In St Peter’s Square, Manchester, 16th August 1819 played host to an outrage against over 60,000 peaceful pro-democracy and anti-poverty protesters, men women and children; an event which became known as The Peterloo Massacre.
An estimated 18 people, including women and children, died from sabre cuts and being trampled under horsefoot. Nearly 700 men, women and children received extremely serious injuries. All in the name of liberty and freedom from poverty.
The Massacre occurred during a period of immense political tension and mass protests. Fewer than 2% of the population had the vote, and hunger was rife with the disastrous Corn Laws making corn expensive thus bread unaffordable.
On the morning of 16th August the crowd began to gather, conducting themselves, according to contemporary accounts, with dignity and discipline, the majority dressed in their Sunday best.
Local magistrates watching from a window near the field panicked at the sight of the assembly, and read the riot act, effectively ordering what little of the crowd could hear them to disperse.
As 600 Hussars, several hundred infantrymen; an artillery unit with two six-pounder guns, 400 men of the Cheshire cavalry and 400 special constables waited in reserve, the local Yeomanry were given the task of arresting the speakers. The Yeomanry, led by Captain Hugh Birley and Major Thomas Trafford, were essentially a paramilitary force drawn from the ranks of the local mill and shop owners.
On horseback, armed with sabres and clubs, many were familiar with, and had old scores to settle with, the leading protesters. Heading for the hustings, they charged when the crowd linked arms to try and stop the arrests, and proceeded to strike down banners and people with their swords.
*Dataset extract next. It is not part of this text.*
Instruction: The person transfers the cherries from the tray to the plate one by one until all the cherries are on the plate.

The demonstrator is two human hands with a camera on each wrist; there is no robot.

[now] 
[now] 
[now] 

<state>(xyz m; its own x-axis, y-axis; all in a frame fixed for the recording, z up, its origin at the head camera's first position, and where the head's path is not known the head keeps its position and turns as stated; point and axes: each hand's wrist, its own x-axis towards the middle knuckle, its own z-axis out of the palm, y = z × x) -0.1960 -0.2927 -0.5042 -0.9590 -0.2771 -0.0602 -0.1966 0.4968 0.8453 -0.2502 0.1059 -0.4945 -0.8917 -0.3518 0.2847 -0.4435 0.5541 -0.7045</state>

It is reported that at the time the time that most of the soldiers were in effect drunk or had been drinking.
By 2pm the carnage was over, and the field left full of abandoned banners and dead bodies. Journalists present at the event were arrested, others who went on to report the event were subsequently jailed. The businessman John Edward Taylor went on to help set up the Manchester Guardian newspaper as a reaction to what he’d seen, a newspaper that reflects the views of the left and the ordinary person in the street.
The speakers and organisers were put on trial, at first under the charge of High treason – a charge that was reluctantly dropped by the prosecution. The Hussars and Magistrates received a message of congratulations from the Prince Regent, and were cleared of any wrong-doing by the official inquiry.